WHAT YOU SHOULD DO>
Where the word "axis" occurs in a line of the listing below, copy that line.

Start of Block

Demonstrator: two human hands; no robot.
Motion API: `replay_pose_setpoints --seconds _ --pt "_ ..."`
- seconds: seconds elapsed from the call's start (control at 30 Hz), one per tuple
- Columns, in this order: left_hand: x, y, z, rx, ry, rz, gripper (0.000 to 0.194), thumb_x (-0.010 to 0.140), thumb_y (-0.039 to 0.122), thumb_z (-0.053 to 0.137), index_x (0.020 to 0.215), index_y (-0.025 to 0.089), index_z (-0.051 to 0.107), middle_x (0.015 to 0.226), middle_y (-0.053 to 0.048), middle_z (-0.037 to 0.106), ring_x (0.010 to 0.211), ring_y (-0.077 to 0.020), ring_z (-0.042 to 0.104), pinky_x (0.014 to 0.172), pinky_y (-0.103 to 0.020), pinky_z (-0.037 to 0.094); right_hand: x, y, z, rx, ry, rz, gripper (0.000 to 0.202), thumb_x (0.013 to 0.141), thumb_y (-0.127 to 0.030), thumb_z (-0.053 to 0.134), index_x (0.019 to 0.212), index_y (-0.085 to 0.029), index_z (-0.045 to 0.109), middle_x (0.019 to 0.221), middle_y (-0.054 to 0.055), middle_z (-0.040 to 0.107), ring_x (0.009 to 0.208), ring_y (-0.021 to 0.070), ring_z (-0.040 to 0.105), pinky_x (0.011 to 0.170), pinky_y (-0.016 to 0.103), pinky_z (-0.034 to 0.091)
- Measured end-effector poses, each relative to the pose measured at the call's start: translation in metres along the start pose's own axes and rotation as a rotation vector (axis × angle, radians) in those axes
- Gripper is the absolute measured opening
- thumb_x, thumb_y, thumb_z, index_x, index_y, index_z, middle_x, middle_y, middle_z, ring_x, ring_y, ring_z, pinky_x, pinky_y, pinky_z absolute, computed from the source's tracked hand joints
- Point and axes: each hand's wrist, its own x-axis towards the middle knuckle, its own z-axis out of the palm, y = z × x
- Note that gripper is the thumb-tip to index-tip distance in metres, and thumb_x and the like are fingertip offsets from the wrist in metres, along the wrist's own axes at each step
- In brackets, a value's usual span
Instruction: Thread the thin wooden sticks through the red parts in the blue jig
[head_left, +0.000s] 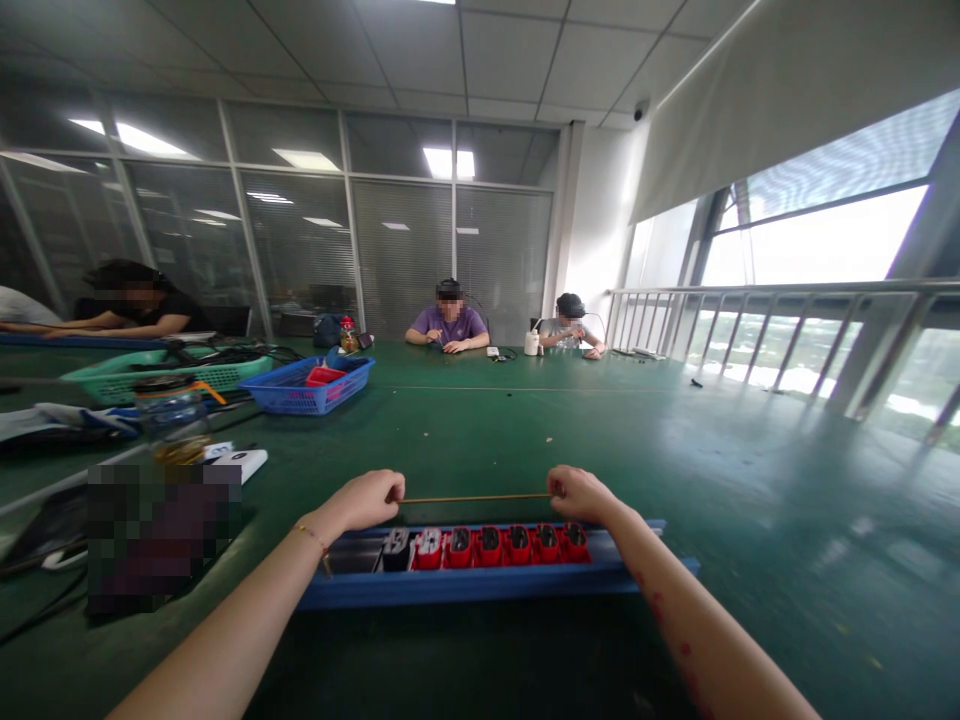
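Head view | my left hand [367,500] and right hand [576,492] pinch rod [476,497] ends | keep it level over tray [480,580] of red parts [502,545]

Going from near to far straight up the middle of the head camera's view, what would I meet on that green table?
Blue tray with its row of red parts → thin rod held between the left hand and the right hand → bare green table → person in a purple shirt seated at the far edge.

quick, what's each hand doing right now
left hand: closed, pinching one end of the thin rod
right hand: closed, pinching the other end
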Motion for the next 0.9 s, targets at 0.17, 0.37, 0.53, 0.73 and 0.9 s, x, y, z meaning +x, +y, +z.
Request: replay_pose_setpoints --seconds 0.17,0.37,0.53,0.73,0.9 --pt "-0.016 0.009 -0.015 -0.220 0.159 0.016 0.018 0.074 0.027 0.039 0.087 0.020 0.051 0.071 0.001 0.057 0.065 -0.0129 0.053 0.060 -0.021 0.036 -0.008 -0.001 -0.011 0.330 0.133 0.066 0.015 0.068 -0.015 0.043 0.079 -0.017 0.053 0.058 -0.004 0.046 0.054 0.0094 0.041 0.051 0.018 0.032" --pt "-0.042 0.025 -0.025 -0.390 0.141 0.022 0.033 0.075 0.038 0.041 0.102 0.019 0.049 0.067 0.003 0.052 0.062 -0.0128 0.049 0.058 -0.021 0.037 -0.030 -0.014 -0.034 0.742 0.021 0.032 0.016 0.071 -0.017 0.047 0.086 -0.016 0.051 0.056 -0.006 0.036 0.052 0.0080 0.036 0.048 0.018 0.028" --pt "-0.055 0.027 -0.036 -0.446 0.051 0.036 0.043 0.075 0.047 0.044 0.109 0.020 0.046 0.070 0.002 0.051 0.065 -0.0131 0.049 0.059 -0.021 0.038 -0.049 -0.025 -0.054 0.924 -0.117 -0.010 0.026 0.075 -0.035 0.053 0.095 -0.018 0.050 0.067 -0.003 0.042 0.058 0.0087 0.038 0.051 0.019 0.030" --pt "-0.062 0.027 -0.042 -0.522 -0.045 0.027 0.039 0.077 0.049 0.041 0.097 0.019 0.053 0.072 0.000 0.056 0.069 -0.0137 0.052 0.063 -0.022 0.040 -0.054 -0.019 -0.056 0.934 -0.276 -0.001 0.033 0.075 -0.046 0.052 0.091 -0.017 0.051 0.064 -0.003 0.043 0.055 0.0077 0.038 0.048 0.018 0.030" --pt "-0.062 0.025 -0.038 -0.536 -0.173 -0.002 0.037 0.074 0.050 0.045 0.090 0.018 0.054 0.068 0.000 0.059 0.056 -0.0104 0.049 0.049 -0.019 0.036 -0.055 -0.011 -0.050 0.920 -0.432 0.012 0.035 0.073 -0.044 0.055 0.094 -0.016 0.049 0.060 -0.004 0.047 0.053 0.0077 0.042 0.048 0.018 0.033"
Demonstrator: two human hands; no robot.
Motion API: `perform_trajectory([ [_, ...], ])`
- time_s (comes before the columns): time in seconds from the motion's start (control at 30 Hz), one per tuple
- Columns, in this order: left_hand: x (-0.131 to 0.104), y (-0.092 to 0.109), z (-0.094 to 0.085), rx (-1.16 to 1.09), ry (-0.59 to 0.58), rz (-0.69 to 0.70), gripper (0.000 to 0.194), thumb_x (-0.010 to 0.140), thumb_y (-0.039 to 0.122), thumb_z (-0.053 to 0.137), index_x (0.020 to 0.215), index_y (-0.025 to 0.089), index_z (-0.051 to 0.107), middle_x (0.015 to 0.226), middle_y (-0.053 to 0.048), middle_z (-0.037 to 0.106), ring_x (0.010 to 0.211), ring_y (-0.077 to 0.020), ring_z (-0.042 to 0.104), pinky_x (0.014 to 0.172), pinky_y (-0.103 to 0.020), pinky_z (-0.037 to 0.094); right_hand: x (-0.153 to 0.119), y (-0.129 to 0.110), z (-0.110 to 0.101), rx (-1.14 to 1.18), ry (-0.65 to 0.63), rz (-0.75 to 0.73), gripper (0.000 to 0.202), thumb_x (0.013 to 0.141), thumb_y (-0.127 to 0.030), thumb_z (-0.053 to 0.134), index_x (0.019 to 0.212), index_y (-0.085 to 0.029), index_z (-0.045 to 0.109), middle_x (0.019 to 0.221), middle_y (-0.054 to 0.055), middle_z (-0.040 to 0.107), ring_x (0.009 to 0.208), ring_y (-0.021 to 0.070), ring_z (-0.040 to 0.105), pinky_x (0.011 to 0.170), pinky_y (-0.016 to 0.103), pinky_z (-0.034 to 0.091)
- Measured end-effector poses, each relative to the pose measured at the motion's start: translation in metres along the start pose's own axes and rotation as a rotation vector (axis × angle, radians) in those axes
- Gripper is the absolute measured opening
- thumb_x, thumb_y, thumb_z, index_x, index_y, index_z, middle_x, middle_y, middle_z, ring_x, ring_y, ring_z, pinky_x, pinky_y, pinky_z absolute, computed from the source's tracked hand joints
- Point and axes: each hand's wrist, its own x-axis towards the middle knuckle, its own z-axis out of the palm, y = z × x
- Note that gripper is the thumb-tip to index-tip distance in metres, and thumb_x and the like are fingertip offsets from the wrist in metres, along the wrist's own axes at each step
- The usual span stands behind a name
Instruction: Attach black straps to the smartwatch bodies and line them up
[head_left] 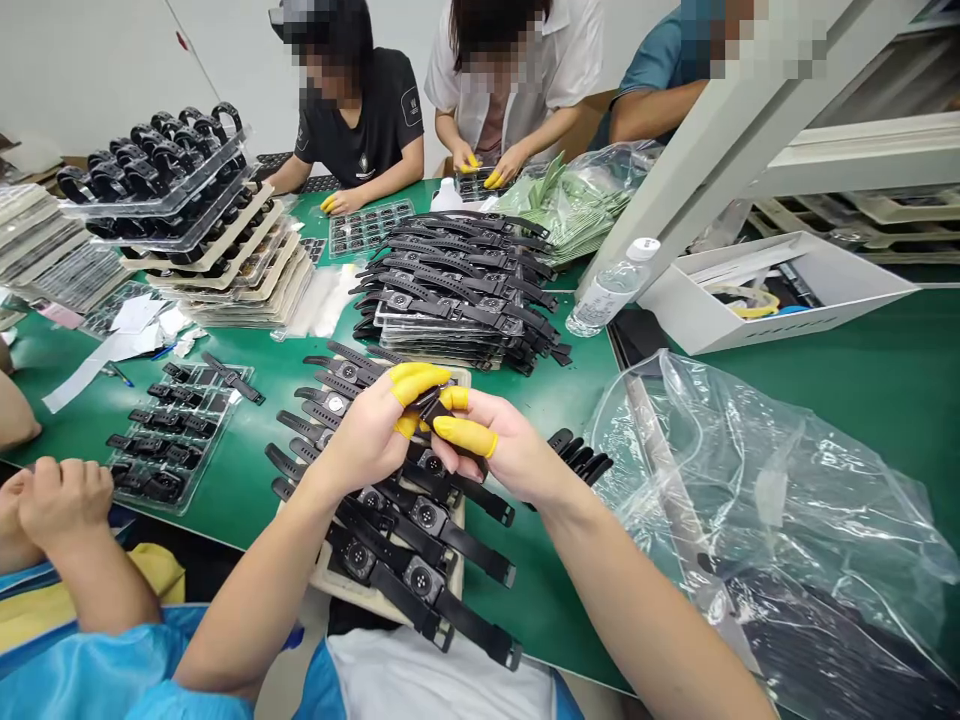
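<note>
My left hand [381,428] and my right hand [491,440], with yellow finger cots on several fingers, meet over the near tray. Between their fingertips they pinch a small black watch part [431,403], partly hidden by the fingers; it looks like a watch with its strap end. Beneath them a pale tray [327,580] holds rows of black smartwatches [424,578], backs up with straps spread out. Several loose black straps [581,460] lie just right of my right hand.
Beyond stand a stack of watch trays [450,290], a plastic bottle [611,290] and a white box [795,300]. Clear bags [787,480] cover the right side. Left are another watch tray [187,440], stacked trays [217,270] and a neighbour's hands [64,505]. People sit opposite.
</note>
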Motion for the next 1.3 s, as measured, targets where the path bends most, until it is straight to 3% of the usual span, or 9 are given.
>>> perform_trajectory([
  [0.3,-0.006,-0.002,0.005,0.030,0.086,-0.018,0.067,0.083,-0.003,0.041,0.144,0.021,0.057,0.133,-0.012,0.068,0.127,-0.0215,0.065,0.108,-0.041,0.058,0.005,0.010,0.008,0.161,0.070,-0.014,0.034,0.088,-0.049,0.075,0.094,-0.021,0.057,0.053,-0.007,0.056,0.041,0.0080,0.036,0.040,0.022,0.025],
  [0.53,-0.007,0.000,0.007,-0.001,0.175,-0.062,0.042,0.101,0.009,0.050,0.141,0.022,0.057,0.129,-0.012,0.069,0.123,-0.0223,0.067,0.106,-0.041,0.058,0.007,0.013,0.007,0.214,0.140,-0.056,0.033,0.088,-0.048,0.074,0.094,-0.022,0.056,0.052,-0.009,0.052,0.039,0.0079,0.032,0.039,0.021,0.022],
  [0.77,-0.007,0.003,0.004,-0.002,0.046,0.000,0.060,0.095,0.001,0.042,0.151,0.023,0.052,0.138,-0.012,0.065,0.132,-0.0227,0.062,0.111,-0.040,0.055,0.000,0.010,0.003,0.120,0.006,-0.017,0.029,0.091,-0.045,0.074,0.095,-0.020,0.061,0.052,-0.007,0.056,0.040,0.0081,0.035,0.041,0.022,0.024],
  [0.97,-0.008,0.003,0.006,0.003,0.087,-0.022,0.067,0.088,-0.002,0.043,0.149,0.023,0.053,0.137,-0.011,0.065,0.131,-0.0224,0.062,0.112,-0.040,0.055,0.003,0.012,0.006,0.199,0.049,-0.065,0.028,0.091,-0.044,0.073,0.095,-0.020,0.059,0.051,-0.009,0.053,0.040,0.0073,0.032,0.041,0.021,0.024],
  [1.13,-0.008,0.003,0.007,0.027,0.089,-0.006,0.063,0.092,-0.001,0.043,0.150,0.024,0.052,0.136,-0.011,0.062,0.129,-0.0223,0.061,0.111,-0.038,0.054,0.003,0.009,0.008,0.278,0.053,0.000,0.031,0.087,-0.044,0.076,0.094,-0.020,0.058,0.049,-0.009,0.052,0.038,0.0064,0.029,0.039,0.019,0.021],
  [1.3,-0.006,0.007,-0.001,-0.010,0.001,-0.004,0.048,0.104,0.016,0.044,0.151,0.021,0.050,0.133,-0.013,0.059,0.125,-0.0245,0.060,0.109,-0.043,0.054,0.003,0.004,0.005,0.286,0.104,0.059,0.029,0.084,-0.041,0.078,0.091,-0.020,0.058,0.047,-0.009,0.051,0.037,0.0057,0.027,0.037,0.018,0.021],
])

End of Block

YOUR SOLUTION>
- Measured end-effector poses, each relative to the pose measured at the call's start: translation in metres along the start pose's own axes and rotation as a rotation vector (axis × angle, radians) in those axes
- Point and axes: each hand's wrist, its own x-axis towards the middle knuckle, its own z-axis out of the palm, y = z × x
- Measured end-effector poses, each relative to the pose measured at the motion's start: translation in metres along the start pose's own axes and rotation as a rotation vector (axis × angle, radians) in those axes
- Point and axes: each hand's wrist, its own x-axis towards the middle knuckle, its own z-axis out of the palm, y = z × x

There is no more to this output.